Surprisingly, the current view count isn’t exactly accurate – the original “Cold Beer” video, posted by a friend, was removed and re-uploaded to Stewart’s own YouTube account, meaning the actual number of views is higher – at least a million, Stewart said.
“That was probably a bad idea, kind of, but we wanted to make some money off it, by monetizing it,” he explained. “We took it down and put it up on our own account, which broke a lot of links everywhere,” he added with a laugh.
In monetizing his work, Stewart’s videos include links to make a financial donation to the artist, via PayPal, Bitcoin, Nano, and Ethereum – and people actually donated. He received two Bitcoins, later selling them for $3,500 each.
“That was pretty cool. I could have got way more, but I needed the money,” Stewart shared.
“I don’t really understand it anyway,” he added with a laugh.
It’s hard to put any kind of price tag on the experiences that this viral video has afforded Stewart.

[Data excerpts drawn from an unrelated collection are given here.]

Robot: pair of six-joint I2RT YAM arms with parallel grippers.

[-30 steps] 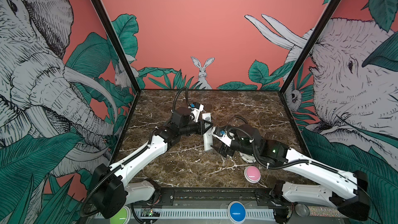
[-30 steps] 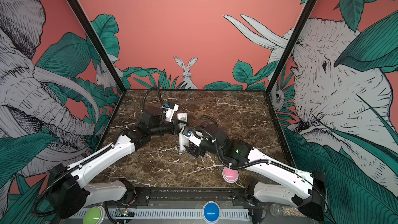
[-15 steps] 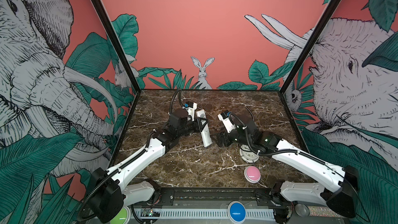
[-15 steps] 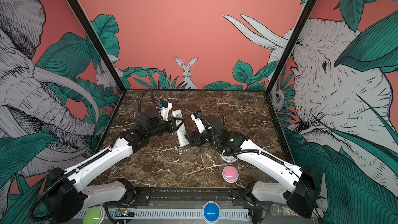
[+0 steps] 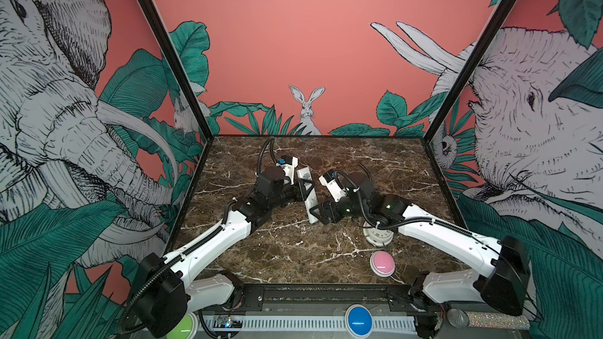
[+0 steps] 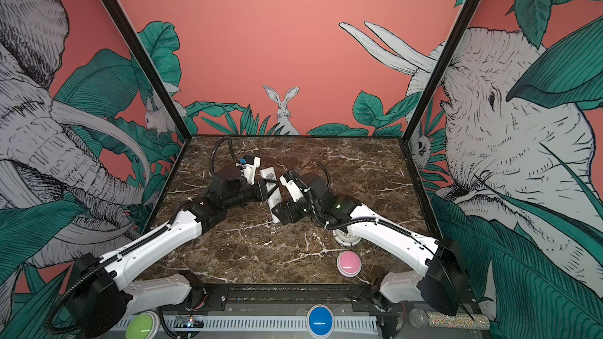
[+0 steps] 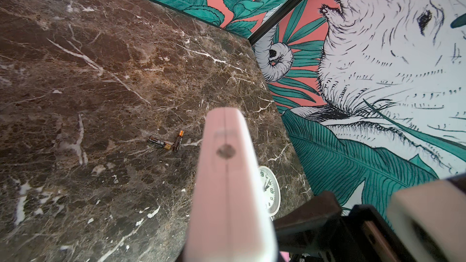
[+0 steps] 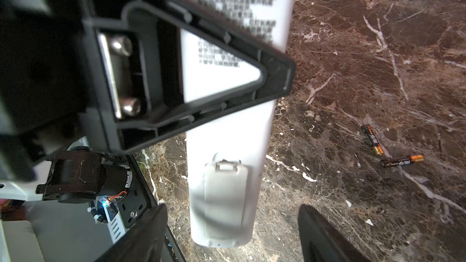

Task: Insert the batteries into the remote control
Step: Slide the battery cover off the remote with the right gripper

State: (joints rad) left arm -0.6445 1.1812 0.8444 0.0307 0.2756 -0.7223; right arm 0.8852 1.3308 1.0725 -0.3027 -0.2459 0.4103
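The left tool (image 5: 305, 190) grips the remote control (image 5: 312, 210) from 9 o'clock, at mid-desk (image 5: 277, 256), back side up. The right tool (image 8: 232, 233), spread wide, flanks its 6 o'clock end. We'd press the battery cover (image 8: 224, 192) latch, then slide it off squarely. We cannot read the blurred sticker (image 8: 252, 21) print.

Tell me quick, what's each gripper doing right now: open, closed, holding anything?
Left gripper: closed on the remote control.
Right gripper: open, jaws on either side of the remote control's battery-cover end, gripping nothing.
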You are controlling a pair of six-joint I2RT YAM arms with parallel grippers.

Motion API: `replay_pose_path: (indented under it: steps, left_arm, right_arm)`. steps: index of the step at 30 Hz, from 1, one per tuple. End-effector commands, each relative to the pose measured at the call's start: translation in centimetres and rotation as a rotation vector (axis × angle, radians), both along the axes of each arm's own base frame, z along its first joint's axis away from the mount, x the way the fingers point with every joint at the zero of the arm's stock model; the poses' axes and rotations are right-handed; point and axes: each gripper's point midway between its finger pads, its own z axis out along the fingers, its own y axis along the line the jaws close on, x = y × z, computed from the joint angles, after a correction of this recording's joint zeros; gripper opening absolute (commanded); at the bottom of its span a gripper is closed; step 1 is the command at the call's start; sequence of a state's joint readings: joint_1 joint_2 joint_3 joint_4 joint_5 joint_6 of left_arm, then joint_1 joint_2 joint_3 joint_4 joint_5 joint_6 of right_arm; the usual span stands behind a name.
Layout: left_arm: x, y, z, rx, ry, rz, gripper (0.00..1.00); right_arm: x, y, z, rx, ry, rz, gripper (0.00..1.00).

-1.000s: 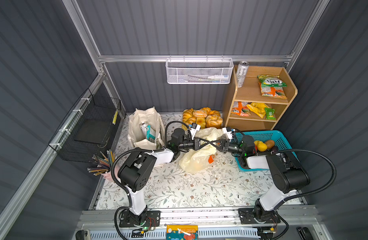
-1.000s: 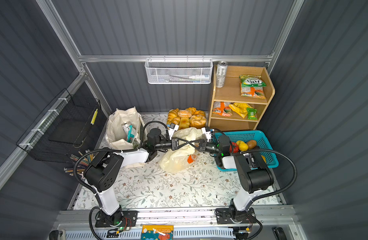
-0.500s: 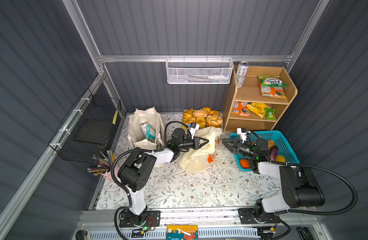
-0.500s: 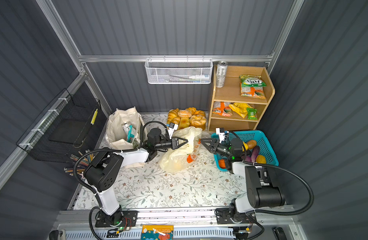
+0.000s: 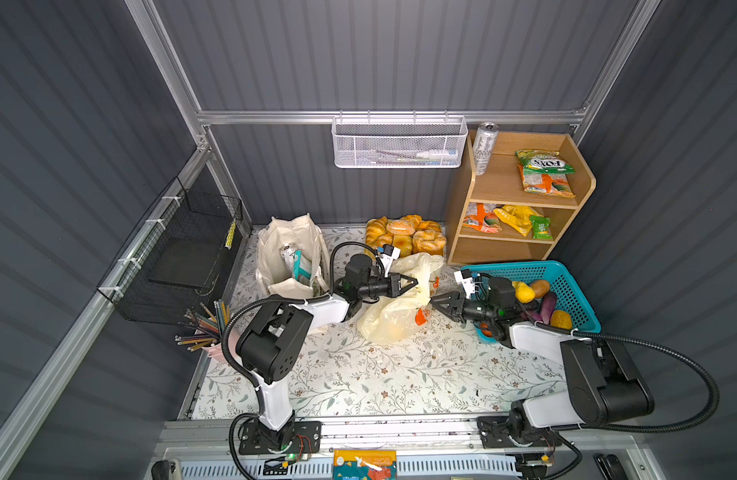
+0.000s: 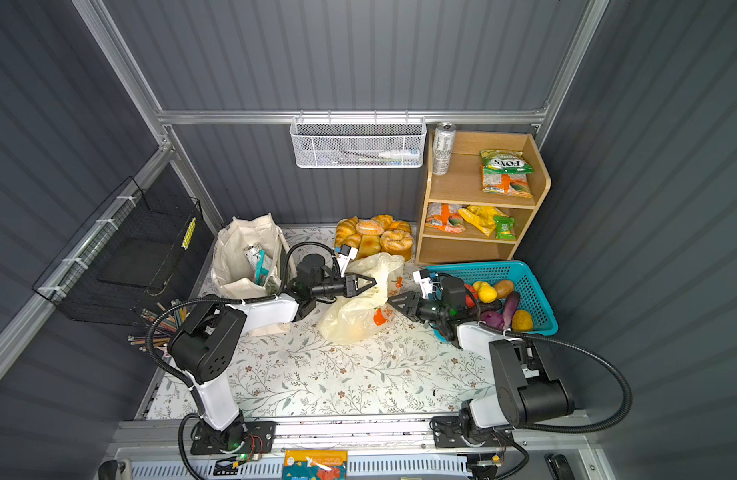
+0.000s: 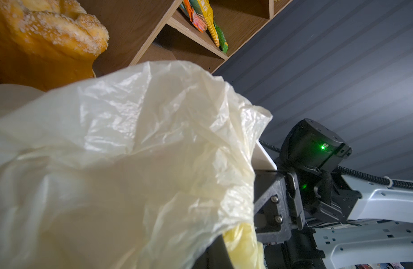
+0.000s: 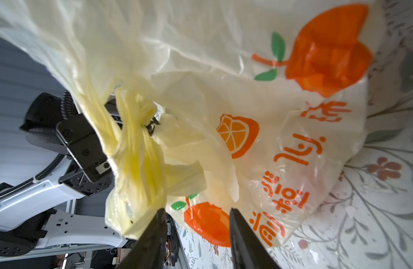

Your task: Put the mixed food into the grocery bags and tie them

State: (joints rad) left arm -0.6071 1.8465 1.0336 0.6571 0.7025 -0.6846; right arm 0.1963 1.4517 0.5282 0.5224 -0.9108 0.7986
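The thin pale-yellow plastic bag lay slumped on the floral bench between the two arms, its orange prints facing the right side. The left fingers were pressed together on the bag's upper part; in the right wrist view the handles were bunched into a twisted yellow strand that ran into them. From the left wrist view the plastic covered nearly everything, so the fingertips themselves could hardly be seen.

The right fingers stood apart with nothing between them. The bag's printed side hung just ahead of their tips, and the loose end of the twisted strand sat just beside one finger; whether it touched could not be told. In both top views the right fingers pointed at the bag from the teal basket, where the toy fruits lay. The cream tote stood behind the left arm.
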Motion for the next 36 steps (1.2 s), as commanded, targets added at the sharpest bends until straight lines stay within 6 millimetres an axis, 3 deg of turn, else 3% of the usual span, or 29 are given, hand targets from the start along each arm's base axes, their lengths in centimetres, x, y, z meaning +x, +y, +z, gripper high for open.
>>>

“Around when the song was really big, someone messaged me and told me I should enter the Trailer Park Boys contest. I didn’t even know what it was,” Stewart said of SwearNet’s 2014 “I Should Be F*cking Famous” contest. “I sent ‘em an email and just a link to the song. I didn’t really realize what you were supposed to do for the contest. You needed to have an account with them, with SwearNet. You were supposed to make a one minute video of why you should be famous, but I just sent the “Cold Beer” video,” he explained.
“They messaged me and asked if I had an account with them, and I was like, ‘Oh, shoot, I don’t, and I don’t have a credit card to get one.’ Then they told me my entry was accepted,” he said with a laugh.
Stewart flew directly from his recording session in Toronto with the Donnie Dumphy creative team to the TPB set on the east coast.
“I got to go out there and hang out on the set while they filmed, and meet everyone. I went out for dinner with the directors and actors … It was really cool,” he said, adding that he also had the opportunity to play basketball with J-Roc, an aspiring rapper on the Trailer Park Boys show, played by Jonathan Torrens.
It was a once-in-a-lifetime opportunity, strangely created through the very real existence of the somewhat fictional Donnie Dumphy character.
There definitely aren’t many people out there who can say that Newfoundland gib-rapper Donnie Dumphy dramatically changed their life. When asked about that possibility, Stewart laughed.
“Other than Leon (Parsons), Nick (Sexton) and Ian (St. Aubin), maybe not. It’s crazy. It’s the butterfly effect, man.” Asking Nik Sexton if he could think of anyone outside of the creative team whose lives have been radically altered by Donnie Dumphy, Sexton responded partially in jest – “Maybe our wives/spouses.”
At his Newfoundland debut show, Stewart will be playing selections from “Shed Life,” an album of originals released though Stewart’s own Montreal-based record label, Mile-Ex records.
When asked he would be hanging out with Donnie Dumphy during this trip, Stewart revealed a surprising detail – the pair have never met.
Speaking to Leon Parsons days before the show, he confirmed that Donnie Dumphy will be in attendance at CBTG’s on May 31, popping by “for a few tunes.” Parsons added that he’s happy Stewart is finally making his way to the island.
The next sentence seemed to be a message from Donnie Dumphy: “Don’t know whether to flatten ‘em or hug ‘em… I’ll probably do both.”